# Anxiety/Being Nervous



## ShameLessLover (Nov 5, 2013)

Here is my original story: http://talkaboutmarriage.com/consid...-my-wifes-split-personality-vs-my-family.html

In the nights, I get really nervous about life. heartbeat goes up. Feel suffocated. nightmares. start thinking about things my DD/spouse go through if I divorce. 
I get really nervous. like a leaf in a storm.

I have been very active for over a year. 1 hour a day - 5 days a week. Involves at least once a week yoga. Core exercises. I often do breathing exercises.

How can I control my nerves?


----------



## veganmermaid (Jun 17, 2016)

Despite what you may have gleaned from pop culture and people’s offhand comments, exercise / diet / lifestyle changes are not a sufficient stand-in for therapy or possibly even medication for true anxiety disorders. Please make an appointment with your doctor and get a referral for therapy. You don’t have to live this way.


----------



## arbitrator (Feb 13, 2012)

*When you start having uncontrollable nerve problems, it's best to go see your MD or neurologist to effectively recommend a course of action and exercise to overcome these problems of yours!

It would definitely be money well spent!*


----------



## ShameLessLover (Nov 5, 2013)

veganmermaid said:


> Despite what you may have gleaned from pop culture and people’s offhand comments, exercise/ diet/lifestyle changes are not a sufficient stand-in for therapy or possibly even medication for true anxiety disorders. Please make an appointment with your doctor and get a referral for therapy. You don’t have to live this way.





arbitrator said:


> *When you start having uncontrollable nerve problems, it's best to go see your MD or neurologist to effectively recommend a course of action and exercise to overcome these problems of yours!
> 
> It would definitely be money well spent!*



Thank You, I have restarted my therapy.
I have my doctor's appointment in 2 weeks, I am going to ask the doctor for some anti-depressant. 

2.5 years back, I discussed this with my doctor. I was looking for something that let me do my normal work and do not affect my ability to drive around. 
He prescribed me propranolol - i took once- this is not an anti-depressant. I hear that antidepressant may mess with the mood - i cannot drive and i may get addicted. That scares me.

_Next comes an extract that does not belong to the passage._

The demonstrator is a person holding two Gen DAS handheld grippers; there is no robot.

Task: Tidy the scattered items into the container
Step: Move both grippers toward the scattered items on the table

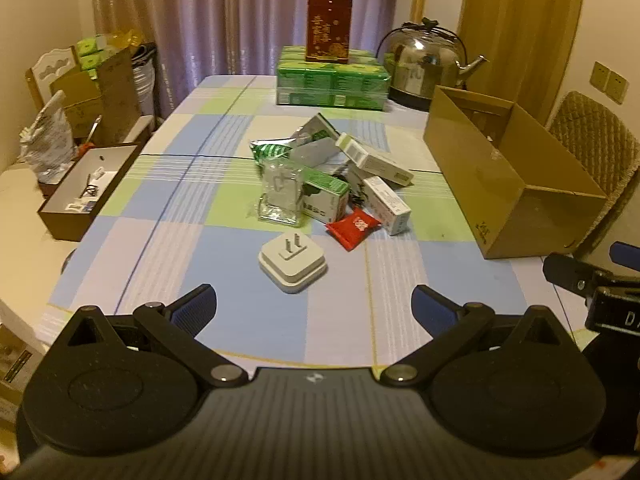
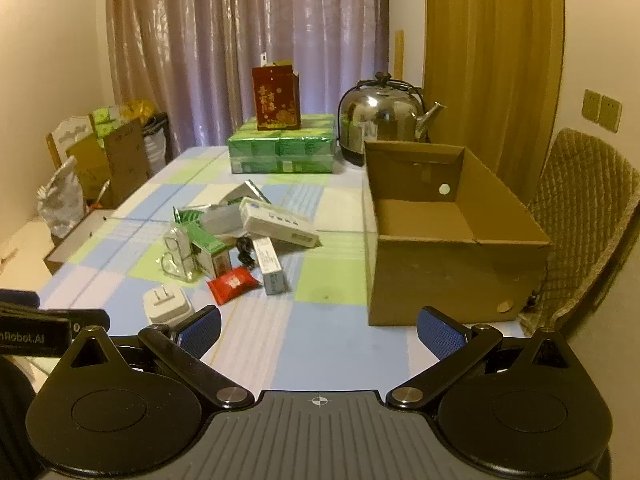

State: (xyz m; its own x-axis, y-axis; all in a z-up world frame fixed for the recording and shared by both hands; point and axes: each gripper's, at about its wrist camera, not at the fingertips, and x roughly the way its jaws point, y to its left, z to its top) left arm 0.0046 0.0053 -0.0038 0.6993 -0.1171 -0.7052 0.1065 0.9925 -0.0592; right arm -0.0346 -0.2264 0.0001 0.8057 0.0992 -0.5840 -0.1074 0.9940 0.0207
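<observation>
Left tongs (image 1: 314, 304) are hovering spread wide and empty, a white plug (image 1: 292, 263) lying just ahead between the fingers. Right tongs (image 2: 319, 330) are likewise gaping, holding nothing, over bare bench (image 2: 344, 344). Beyond the plug a heap (image 1: 332, 176) of cartons and packets is sitting; the box (image 2: 448, 248) is standing ahead-right of the right tongs

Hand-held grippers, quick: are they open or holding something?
Left hand-held gripper: open, holding nothing.
Right hand-held gripper: open, holding nothing.
</observation>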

Does anyone here have any suggestion for the medics?


----------



## veganmermaid (Jun 17, 2016)

ShameLessLover said:


> Thank You, I have restarted my therapy.
> 
> I have my doctor's appointment in 2 weeks, I am going to ask the doctor for some anti-depressant.
> 
> ...




Every medication is different, and everyone has different reactions to different medications. It’s a matter of working with your doctor and trying different things. Tell him what you need from a medication and express your concerns; try what he suggests, and follow up a few weeks later, either by phone or in a visit.


----------



## cc48kel (Apr 5, 2017)

I know it's been awhile and hope things are OK... But you spoke about driving on medication. My spouse was prescribed zoloft and it helped a lot when he took it!! But he would take it at dinner time so it wouldn't affect him during the day.


----------



## I shouldnthave (Apr 11, 2018)

I am sorry you are struggling with this!

Taking medication that affects brain chemistry, I think, is a very personal decision.

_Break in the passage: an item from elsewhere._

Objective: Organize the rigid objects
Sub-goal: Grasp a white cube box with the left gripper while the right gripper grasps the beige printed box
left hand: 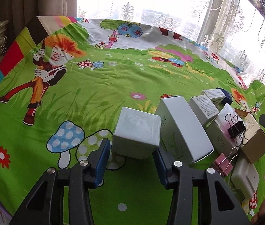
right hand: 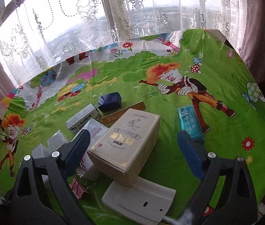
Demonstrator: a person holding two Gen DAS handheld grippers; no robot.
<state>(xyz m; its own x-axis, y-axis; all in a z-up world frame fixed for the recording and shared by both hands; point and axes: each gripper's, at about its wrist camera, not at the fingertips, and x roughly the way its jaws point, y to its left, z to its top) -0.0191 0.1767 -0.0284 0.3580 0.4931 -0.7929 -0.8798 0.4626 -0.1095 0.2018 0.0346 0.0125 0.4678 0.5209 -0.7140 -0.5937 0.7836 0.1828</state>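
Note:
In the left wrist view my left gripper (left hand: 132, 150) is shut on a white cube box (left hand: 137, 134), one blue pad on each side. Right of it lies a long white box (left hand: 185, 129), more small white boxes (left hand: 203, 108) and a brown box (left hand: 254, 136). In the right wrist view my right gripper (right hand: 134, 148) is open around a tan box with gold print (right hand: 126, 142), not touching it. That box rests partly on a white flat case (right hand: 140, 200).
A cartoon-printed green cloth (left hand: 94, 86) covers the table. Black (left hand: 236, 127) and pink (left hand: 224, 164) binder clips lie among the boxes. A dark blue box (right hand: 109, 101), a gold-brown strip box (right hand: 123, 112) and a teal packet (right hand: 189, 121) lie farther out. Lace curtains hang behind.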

Especially if the person does not have a brain chemistry disorder, but is instead dealing with a great deal of stress (haven't read your back story, but from the title it sounds stressful!).

Just about every medication includes often harmful side affects or other complications. So for me? When life gets crazy, I try to find alternatives to pills.

YES to counseling, they can help you sort through your thoughts during this troubling time, and give you some tools to affectively tackle them.

Now for other things to do, things that have helped me.

Yep, diet and exercise. Sure not a cure all, but both are absolutely scientifically proven to affect our body's chemistry and hormones, which are the very things that affect our moods. New research is now beginning to understand the role our guy flora play in brain chemistry. So be sure you are feeding your body well, and addressing intestinal health. When stressed it tends to suffer greatly.

Okay you have the yoga and exercing down. Where do you do it? A gym? A secluded 500 acre meadow?

Nature - do you get much time out in nature? Just you, the rustling leaves, the call of a hawk and a sparkling sun? If not, can you? Again studies are finding that time disconnected from technology and spent in tune with nature to be an effective stress reducer (there are some wonderful studies I can link to when not on a phone).

Sleep - YOU NEED SLEEP. If you are short on sleep, being mentally healthy will be very difficult. If you aren't sleeping well, start taking steps to rectify that (that could be a whole other thread). I don't like reaching for drugs, but I do find antihistamine (Benadryl) helpful at times (non habit forming).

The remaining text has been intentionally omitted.